### Work item
The data that follows must be transcribed in full and exactly, minus the pictures.

### Given data
+---+

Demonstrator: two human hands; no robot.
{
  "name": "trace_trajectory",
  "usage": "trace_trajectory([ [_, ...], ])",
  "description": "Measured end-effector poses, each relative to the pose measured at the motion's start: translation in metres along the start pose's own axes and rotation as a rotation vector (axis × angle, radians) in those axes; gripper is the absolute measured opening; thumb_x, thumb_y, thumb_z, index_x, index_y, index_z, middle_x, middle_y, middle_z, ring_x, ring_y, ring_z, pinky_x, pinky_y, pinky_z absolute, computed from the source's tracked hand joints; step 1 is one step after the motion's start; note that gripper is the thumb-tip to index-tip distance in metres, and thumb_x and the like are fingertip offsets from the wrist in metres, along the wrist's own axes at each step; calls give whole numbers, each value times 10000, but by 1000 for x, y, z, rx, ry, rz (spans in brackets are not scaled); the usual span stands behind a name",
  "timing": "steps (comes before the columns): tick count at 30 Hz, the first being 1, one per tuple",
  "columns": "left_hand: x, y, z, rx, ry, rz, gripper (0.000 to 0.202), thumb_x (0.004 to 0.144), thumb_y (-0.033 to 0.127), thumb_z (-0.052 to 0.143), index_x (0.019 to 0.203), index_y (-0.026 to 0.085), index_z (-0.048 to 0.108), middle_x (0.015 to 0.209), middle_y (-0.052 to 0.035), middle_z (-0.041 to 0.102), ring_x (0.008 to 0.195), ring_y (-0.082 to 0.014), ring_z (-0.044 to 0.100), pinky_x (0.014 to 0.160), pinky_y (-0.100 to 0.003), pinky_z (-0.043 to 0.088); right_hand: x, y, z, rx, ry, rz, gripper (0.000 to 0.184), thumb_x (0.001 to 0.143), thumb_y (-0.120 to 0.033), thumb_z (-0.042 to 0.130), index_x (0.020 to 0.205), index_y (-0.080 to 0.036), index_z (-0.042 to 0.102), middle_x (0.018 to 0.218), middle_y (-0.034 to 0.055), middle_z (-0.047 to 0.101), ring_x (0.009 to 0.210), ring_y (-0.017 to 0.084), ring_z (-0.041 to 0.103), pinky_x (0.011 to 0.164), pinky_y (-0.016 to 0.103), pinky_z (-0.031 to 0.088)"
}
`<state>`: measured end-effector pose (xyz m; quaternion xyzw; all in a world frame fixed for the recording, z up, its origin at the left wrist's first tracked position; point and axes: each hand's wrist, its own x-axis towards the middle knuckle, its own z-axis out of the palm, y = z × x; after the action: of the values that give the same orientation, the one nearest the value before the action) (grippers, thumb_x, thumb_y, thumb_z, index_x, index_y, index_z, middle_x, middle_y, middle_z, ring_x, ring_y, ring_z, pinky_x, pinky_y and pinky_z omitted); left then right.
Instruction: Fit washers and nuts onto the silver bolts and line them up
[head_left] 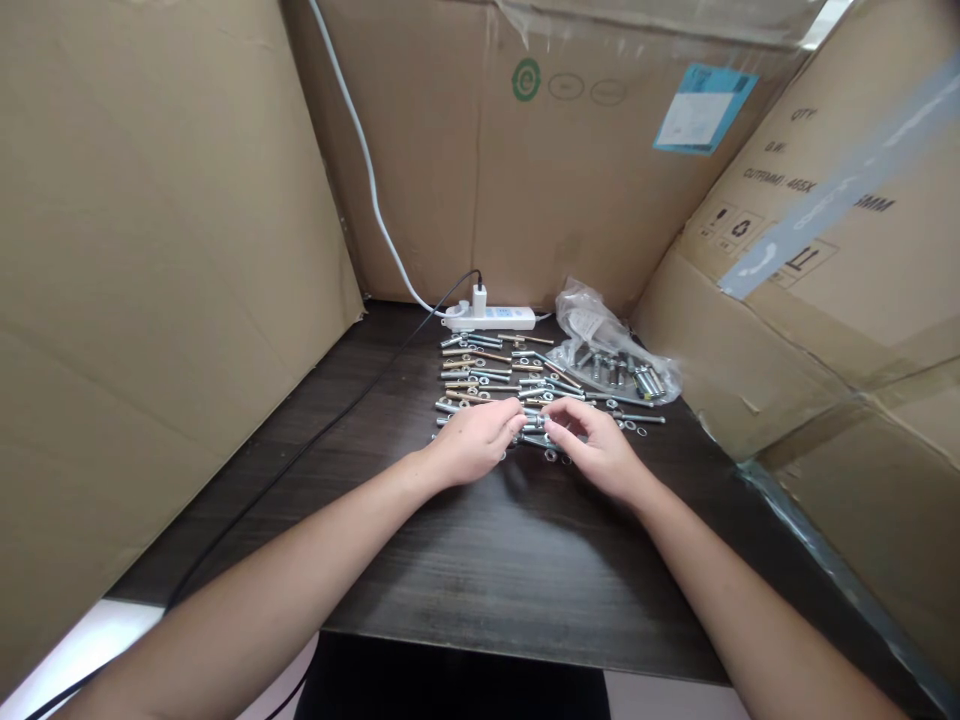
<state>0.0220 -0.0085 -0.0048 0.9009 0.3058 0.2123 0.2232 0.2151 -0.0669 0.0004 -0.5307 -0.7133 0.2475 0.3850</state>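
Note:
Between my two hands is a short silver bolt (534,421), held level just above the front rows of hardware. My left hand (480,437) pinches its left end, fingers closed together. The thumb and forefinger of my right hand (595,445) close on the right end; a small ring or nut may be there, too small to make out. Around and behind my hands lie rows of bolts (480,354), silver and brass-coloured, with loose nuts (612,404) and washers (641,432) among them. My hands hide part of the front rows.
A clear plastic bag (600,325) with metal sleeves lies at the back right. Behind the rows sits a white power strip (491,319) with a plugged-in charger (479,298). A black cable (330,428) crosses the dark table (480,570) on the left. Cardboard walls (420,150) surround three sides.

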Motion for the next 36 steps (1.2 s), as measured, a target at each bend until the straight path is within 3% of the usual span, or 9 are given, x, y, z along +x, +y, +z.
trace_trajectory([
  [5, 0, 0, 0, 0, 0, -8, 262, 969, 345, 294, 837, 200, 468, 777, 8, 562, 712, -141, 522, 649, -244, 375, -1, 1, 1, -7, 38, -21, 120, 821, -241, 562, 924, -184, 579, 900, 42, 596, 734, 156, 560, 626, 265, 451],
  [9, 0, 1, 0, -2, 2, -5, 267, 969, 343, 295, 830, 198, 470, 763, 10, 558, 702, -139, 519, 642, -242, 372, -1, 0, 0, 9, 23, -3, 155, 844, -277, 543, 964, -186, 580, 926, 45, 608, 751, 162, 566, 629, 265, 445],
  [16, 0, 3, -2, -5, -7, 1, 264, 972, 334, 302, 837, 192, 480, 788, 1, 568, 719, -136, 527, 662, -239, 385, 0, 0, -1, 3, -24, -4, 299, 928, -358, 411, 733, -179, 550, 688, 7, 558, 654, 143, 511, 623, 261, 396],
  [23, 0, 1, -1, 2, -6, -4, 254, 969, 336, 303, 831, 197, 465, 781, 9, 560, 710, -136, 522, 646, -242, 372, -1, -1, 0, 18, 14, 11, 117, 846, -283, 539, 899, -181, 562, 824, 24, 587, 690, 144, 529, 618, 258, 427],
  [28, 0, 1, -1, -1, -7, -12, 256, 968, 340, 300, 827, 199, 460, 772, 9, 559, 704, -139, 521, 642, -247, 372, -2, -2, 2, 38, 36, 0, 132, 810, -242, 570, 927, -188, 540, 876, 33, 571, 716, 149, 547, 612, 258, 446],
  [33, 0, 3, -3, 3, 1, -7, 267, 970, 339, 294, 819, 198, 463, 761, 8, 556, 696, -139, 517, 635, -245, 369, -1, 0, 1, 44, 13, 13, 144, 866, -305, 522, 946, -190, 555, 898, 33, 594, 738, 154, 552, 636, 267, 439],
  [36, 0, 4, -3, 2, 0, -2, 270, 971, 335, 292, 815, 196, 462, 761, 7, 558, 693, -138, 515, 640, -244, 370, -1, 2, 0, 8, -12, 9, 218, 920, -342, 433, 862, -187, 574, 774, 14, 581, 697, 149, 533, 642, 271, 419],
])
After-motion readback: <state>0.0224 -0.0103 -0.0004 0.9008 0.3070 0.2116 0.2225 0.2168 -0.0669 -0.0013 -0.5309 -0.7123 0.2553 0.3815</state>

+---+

### Result of this exercise
Demonstrator: two human hands; no robot.
{
  "name": "trace_trajectory",
  "usage": "trace_trajectory([ [_, ...], ])",
  "description": "Measured end-effector poses, each relative to the pose measured at the motion's start: translation in metres along the start pose's own axes and rotation as a rotation vector (axis × angle, radians) in those axes; gripper is the absolute measured opening; thumb_x, thumb_y, thumb_z, index_x, index_y, index_z, middle_x, middle_y, middle_z, ring_x, ring_y, ring_z, pinky_x, pinky_y, pinky_z absolute, computed from the source's tracked hand joints; step 1 is one step after the motion's start; note that gripper is the thumb-tip to index-tip distance in metres, and thumb_x and the like are fingertip offsets from the wrist in metres, along the wrist's own axes at each step; calls give whole numbers, each value times 10000, but by 1000 for x, y, z, rx, ry, rz (spans in brackets are not scaled); the usual span stands behind a name",
  "timing": "steps (comes before the columns): tick count at 30 Hz, the first being 1, one per tuple",
  "columns": "left_hand: x, y, z, rx, ry, rz, gripper (0.000 to 0.202), thumb_x (0.004 to 0.144), thumb_y (-0.033 to 0.127), thumb_z (-0.052 to 0.143), index_x (0.019 to 0.203), index_y (-0.026 to 0.085), index_z (-0.048 to 0.108), middle_x (0.015 to 0.209), middle_y (-0.052 to 0.035), middle_z (-0.041 to 0.102), ring_x (0.008 to 0.195), ring_y (-0.082 to 0.014), ring_z (-0.044 to 0.100), pinky_x (0.014 to 0.160), pinky_y (-0.100 to 0.003), pinky_z (-0.043 to 0.088); right_hand: x, y, z, rx, ry, rz, gripper (0.000 to 0.184), thumb_x (0.001 to 0.143), thumb_y (-0.120 to 0.033), thumb_z (-0.042 to 0.130), index_x (0.020 to 0.205), index_y (-0.080 to 0.036), index_z (-0.042 to 0.102), middle_x (0.018 to 0.218), middle_y (-0.034 to 0.055), middle_z (-0.047 to 0.101), ring_x (0.009 to 0.210), ring_y (-0.017 to 0.084), ring_z (-0.041 to 0.103), pinky_x (0.011 to 0.164), pinky_y (-0.016 to 0.103), pinky_z (-0.031 to 0.088)"
}
`<state>`: measured end-effector pose (xyz m; quaternion xyzw; all in a world frame fixed for the recording, z up, its origin at the left wrist's first tracked position; point and axes: each hand's wrist, its own x-axis towards the middle knuckle, its own z-axis out of the palm, y = z × x; after the action: of the values that give the same orientation, the one nearest the value before the action) (grippers, thumb_x, thumb_y, thumb_z, index_x, index_y, index_z, middle_x, middle_y, middle_z, ring_x, ring_y, ring_z, pinky_x, pinky_y and pinky_z omitted); left then right.
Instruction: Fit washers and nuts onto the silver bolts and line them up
[head_left] 
<state>0.0220 -0.0085 -0.0048 0.9009 0.3058 0.2123 0.2232 0.2151 -0.0669 0.0004 -0.5307 -0.7133 0.2475 0.3850</state>
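Note:
Between my two hands is a short silver bolt (534,421), held level just above the front rows of hardware. My left hand (480,437) pinches its left end, fingers closed together. The thumb and forefinger of my right hand (595,445) close on the right end; a small ring or nut may be there, too small to make out. Around and behind my hands lie rows of bolts (480,354), silver and brass-coloured, with loose nuts (612,404) and washers (641,432) among them. My hands hide part of the front rows.
A clear plastic bag (600,325) with metal sleeves lies at the back right. Behind the rows sits a white power strip (491,319) with a plugged-in charger (479,298). A black cable (330,428) crosses the dark table (480,570) on the left. Cardboard walls (420,150) surround three sides.
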
Motion for the next 36 steps (1.2 s), as measured, a target at each bend until the straight path is within 3% of the usual span, or 9 are given, x, y, z along +x, +y, +z.
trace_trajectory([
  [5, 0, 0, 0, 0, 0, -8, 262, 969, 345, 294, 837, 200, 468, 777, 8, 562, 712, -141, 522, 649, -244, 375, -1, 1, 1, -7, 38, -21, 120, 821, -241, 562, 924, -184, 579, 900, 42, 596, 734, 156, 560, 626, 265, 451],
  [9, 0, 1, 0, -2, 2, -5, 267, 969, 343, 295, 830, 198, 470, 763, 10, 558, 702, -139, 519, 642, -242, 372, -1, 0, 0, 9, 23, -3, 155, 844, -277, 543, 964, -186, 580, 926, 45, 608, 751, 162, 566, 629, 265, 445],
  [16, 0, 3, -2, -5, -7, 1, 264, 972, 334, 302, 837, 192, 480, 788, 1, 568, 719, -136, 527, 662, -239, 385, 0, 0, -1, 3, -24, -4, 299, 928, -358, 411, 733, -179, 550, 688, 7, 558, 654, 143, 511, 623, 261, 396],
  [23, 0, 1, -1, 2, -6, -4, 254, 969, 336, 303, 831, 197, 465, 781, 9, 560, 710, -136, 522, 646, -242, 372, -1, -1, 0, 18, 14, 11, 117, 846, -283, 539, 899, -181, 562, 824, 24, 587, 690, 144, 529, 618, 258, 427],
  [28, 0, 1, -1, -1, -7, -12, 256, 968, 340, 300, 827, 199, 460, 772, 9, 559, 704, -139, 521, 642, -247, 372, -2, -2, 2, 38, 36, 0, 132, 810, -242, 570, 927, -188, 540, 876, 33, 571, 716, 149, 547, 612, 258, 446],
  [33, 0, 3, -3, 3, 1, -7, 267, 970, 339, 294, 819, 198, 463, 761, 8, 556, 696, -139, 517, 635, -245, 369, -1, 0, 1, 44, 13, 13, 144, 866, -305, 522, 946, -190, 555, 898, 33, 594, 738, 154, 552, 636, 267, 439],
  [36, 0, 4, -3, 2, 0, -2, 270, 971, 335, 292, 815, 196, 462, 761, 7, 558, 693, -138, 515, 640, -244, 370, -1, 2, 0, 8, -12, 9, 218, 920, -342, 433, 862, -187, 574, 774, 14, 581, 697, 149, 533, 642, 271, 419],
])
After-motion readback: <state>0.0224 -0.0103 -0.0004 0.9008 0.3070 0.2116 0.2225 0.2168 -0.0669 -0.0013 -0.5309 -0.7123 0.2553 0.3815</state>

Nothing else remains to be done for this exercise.